I came up with the idea of baking cookies to raise money to help Japan recover from the recent disaster. I could have put in extra hours at work or I could have just gone around asking people for donations… but that’s boring. I felt like complicating things. I turned my kitchen into a cookie making factory and the dining room into a packaging center. I advertised my cookies on Facebook, took them to work, to class, and to church. Over the course of 1 week, I made nearly 300 cookies and raised about $277! Not too bad considering I used a hand mixer and a half-broken oven.
Being a bit overzealous, I decided to make 5 different types of cookies. At first I wasn’t sure how to price the cookies because I didn’t know how much the ingredients cost. Therefore, I went to the store, bought all the ingredients, and got out my nerd calculator.

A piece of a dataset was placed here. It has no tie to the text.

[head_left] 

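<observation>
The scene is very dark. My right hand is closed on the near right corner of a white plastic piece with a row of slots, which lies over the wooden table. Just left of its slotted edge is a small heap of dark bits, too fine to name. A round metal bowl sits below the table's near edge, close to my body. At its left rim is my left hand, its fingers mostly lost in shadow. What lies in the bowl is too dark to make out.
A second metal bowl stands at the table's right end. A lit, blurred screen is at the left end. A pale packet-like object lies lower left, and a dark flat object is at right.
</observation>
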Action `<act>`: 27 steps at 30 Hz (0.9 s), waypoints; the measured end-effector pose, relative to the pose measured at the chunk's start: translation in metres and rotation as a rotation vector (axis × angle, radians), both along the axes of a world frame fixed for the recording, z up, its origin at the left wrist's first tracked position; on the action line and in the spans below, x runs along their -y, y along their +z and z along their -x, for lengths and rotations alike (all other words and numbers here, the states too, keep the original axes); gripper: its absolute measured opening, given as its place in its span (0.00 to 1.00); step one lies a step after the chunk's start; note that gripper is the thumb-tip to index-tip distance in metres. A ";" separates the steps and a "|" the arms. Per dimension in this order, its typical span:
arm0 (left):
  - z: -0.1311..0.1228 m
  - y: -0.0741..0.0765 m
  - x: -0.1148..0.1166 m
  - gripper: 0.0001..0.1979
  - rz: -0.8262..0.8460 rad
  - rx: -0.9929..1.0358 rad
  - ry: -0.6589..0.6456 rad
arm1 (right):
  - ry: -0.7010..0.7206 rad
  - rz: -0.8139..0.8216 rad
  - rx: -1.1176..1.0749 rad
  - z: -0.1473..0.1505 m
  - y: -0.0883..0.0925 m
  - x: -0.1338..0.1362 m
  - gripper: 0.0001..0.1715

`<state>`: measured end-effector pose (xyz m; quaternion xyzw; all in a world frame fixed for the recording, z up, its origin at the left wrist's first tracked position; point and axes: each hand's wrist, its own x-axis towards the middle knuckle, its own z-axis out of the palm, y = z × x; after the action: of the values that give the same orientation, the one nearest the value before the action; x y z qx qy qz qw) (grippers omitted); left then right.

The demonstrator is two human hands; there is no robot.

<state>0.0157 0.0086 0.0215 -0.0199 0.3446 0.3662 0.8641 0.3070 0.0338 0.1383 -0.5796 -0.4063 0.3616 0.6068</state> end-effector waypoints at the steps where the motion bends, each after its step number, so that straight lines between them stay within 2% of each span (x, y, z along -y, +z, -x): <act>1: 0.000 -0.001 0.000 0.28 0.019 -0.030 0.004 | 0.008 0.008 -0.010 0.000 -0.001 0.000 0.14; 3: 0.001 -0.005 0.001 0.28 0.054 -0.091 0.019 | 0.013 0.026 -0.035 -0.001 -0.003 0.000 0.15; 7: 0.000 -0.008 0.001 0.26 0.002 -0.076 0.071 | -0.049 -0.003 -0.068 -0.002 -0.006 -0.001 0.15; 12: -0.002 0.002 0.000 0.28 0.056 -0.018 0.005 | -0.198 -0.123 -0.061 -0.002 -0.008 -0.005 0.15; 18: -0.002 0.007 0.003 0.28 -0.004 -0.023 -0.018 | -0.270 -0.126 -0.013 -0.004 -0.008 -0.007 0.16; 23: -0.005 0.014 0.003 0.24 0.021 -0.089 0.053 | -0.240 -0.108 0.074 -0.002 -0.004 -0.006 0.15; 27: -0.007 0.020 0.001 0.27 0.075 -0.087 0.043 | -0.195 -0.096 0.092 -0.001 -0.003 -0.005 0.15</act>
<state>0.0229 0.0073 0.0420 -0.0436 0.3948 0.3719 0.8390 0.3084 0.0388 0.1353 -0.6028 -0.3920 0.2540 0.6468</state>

I figured out how many cups of product are in each bag, how much a stick of butter costs, how much a certain amount of nuts/chocolate cost, what an egg costs, etc, etc. It was interesting to see the breakdown of the ingredients. I didn’t realize that “add-ons” (like chocolate chips) jack up the price of each batch. Here is the list of ingredients that I bought, from least expensive to most expensive (price by unit- ie 1 egg, 1 cup, 1 stick): eggs<white flour<white sugar<brown sugar<rolled oats<butter<walnuts<white chocolate chips<heath bar toffee<chocolate chips<pecans<dried cherries<raspberry jam
Then I looked at my recipes and calculated how much it costs to make a batch of each type of cookie.
Walnut Thumbprints: $5.54
Oatmeal raisin: $6.14
Chocolate Chip Toffee: $7.40
White-Chocolate Chunk-Cherry: $8.54
I was astounded that the most expensive cookie was ~twice the cost of the least expensive. But of course, the White Chocolate Chocolate Chunk Cherry happens to be the most delicious. To make it easier on my “customers” and myself, I decided to price the cookies the same, $1 each. Even for the most expensive cookies, it still gave a profit of $0.50+. Not bad.

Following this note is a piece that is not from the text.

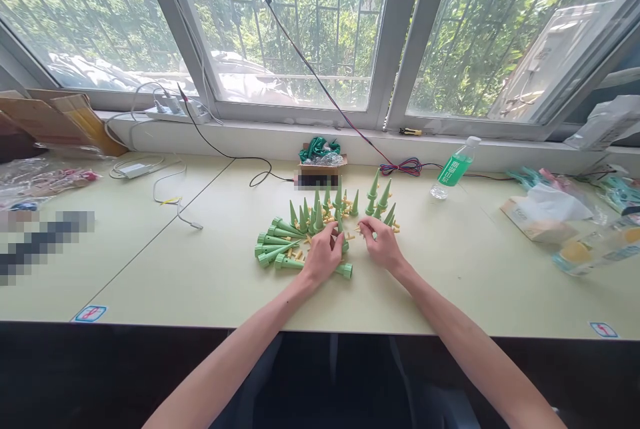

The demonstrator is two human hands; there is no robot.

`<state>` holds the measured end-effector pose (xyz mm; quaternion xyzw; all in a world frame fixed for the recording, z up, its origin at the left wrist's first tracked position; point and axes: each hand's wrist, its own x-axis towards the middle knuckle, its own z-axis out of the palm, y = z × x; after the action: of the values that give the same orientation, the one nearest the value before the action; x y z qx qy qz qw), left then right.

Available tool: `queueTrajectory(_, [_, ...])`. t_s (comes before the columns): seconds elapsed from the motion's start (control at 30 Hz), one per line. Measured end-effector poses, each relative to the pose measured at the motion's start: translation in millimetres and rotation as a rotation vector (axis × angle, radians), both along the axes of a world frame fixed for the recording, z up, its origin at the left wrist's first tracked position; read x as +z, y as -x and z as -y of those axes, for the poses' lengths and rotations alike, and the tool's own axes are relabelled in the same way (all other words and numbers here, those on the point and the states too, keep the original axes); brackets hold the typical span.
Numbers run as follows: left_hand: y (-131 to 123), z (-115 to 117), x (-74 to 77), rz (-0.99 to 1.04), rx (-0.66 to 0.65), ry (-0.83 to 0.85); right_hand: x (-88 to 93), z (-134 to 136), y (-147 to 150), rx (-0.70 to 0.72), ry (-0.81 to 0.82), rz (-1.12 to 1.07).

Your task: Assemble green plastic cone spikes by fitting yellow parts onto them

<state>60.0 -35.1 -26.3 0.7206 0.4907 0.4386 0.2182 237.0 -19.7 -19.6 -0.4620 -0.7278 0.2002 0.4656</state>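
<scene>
My left hand (321, 257) is closed around an upright green plant-watering spike (341, 222), its pointed tip up. Just to the right, my right hand (383, 244) pinches a small yellow plastic valve (359, 229) between thumb and fingertips, apart from that spike. Several green spikes lie on their sides at the left, among them one spike (281, 248). Others stand tip-up behind my hands, such as a spike (355, 204), and a further group stands at the right, including a spike (385, 196). Loose yellow valves (299, 254) are scattered between them.
Behind the spikes sits a small open carton (324, 166) with green and clear plastic wrap. A bottle with a green label (453, 169) stands right of it. Further right are a tissue box (540, 216) and a lying bottle (595, 249). White cables (173, 199) lie left.
</scene>
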Motion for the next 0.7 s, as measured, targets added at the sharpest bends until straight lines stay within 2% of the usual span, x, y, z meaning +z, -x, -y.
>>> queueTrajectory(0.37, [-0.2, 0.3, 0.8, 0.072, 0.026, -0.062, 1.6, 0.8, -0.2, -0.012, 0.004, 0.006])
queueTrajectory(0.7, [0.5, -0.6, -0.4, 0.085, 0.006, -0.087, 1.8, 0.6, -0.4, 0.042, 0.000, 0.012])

The first day I baked, I made a batch of each kind. I soon discovered that my oven only bakes properly on the top rack— bake time was the killer. It took me 7 hours to make 5 batches of cookies that night. In the subsequent days, I went to friends’ houses to use their ovens (you know who you are, thanks!) and things went faster. I was having trouble finding room to cool the cookies properly so i ended up buying new cooling racks at Target. They are AWESOME!!!
To advertise to my friends and family on facebook, I made this my profile picture. I thought it was clever and hoped it wasn’t offensive. I made “Help Japan, Eat Cookies” my slogan.
I was not quite sure how many orders I would get so I just played it by ear. My original goal was to make $150 (in proceeds). The first day of posting this on my Facebook, I got orders that totaled 56 cookies. This was more than I expected so I was back in the kitchen replenishing my supply of cookies. Every other day I was baking 4-5 batches. To get rid of the “left overs,” I bagged them in twos and took them to my catering class, to work and to church.
I soon learned that people have a special love for Chocolate Chip Cookies. Everywhere I went, the majority of customers asked for Chocolate Chip. No one wanted the White-Chocolate Chunk-Cherry! What?! Therefore, I started making double batches of Chocolate Chip Toffee and stopped making the WCCC. The second most popular were the Snickerdoodles. This was good for Japan, considering they are the cheapest to make. Oatmeal took third place as the most desired cookie. The Walnut Thumbprints and the WCCC fell way behind…so much that they weren’t worth making. I suppose I thought that people like variety but apparently this isn’t the case when it comes to cookies. After the fact, I looked it up and found that Chocolate Chip is the most popular cookie in America. Take a mental note, friends. Here is a picture of the cookies 🙂
With the help of my friends, classmates, office, family and church, I was able to raise $277 in a week! This is not bad, not bad at all. Thank you for eating cookies and helping Japan!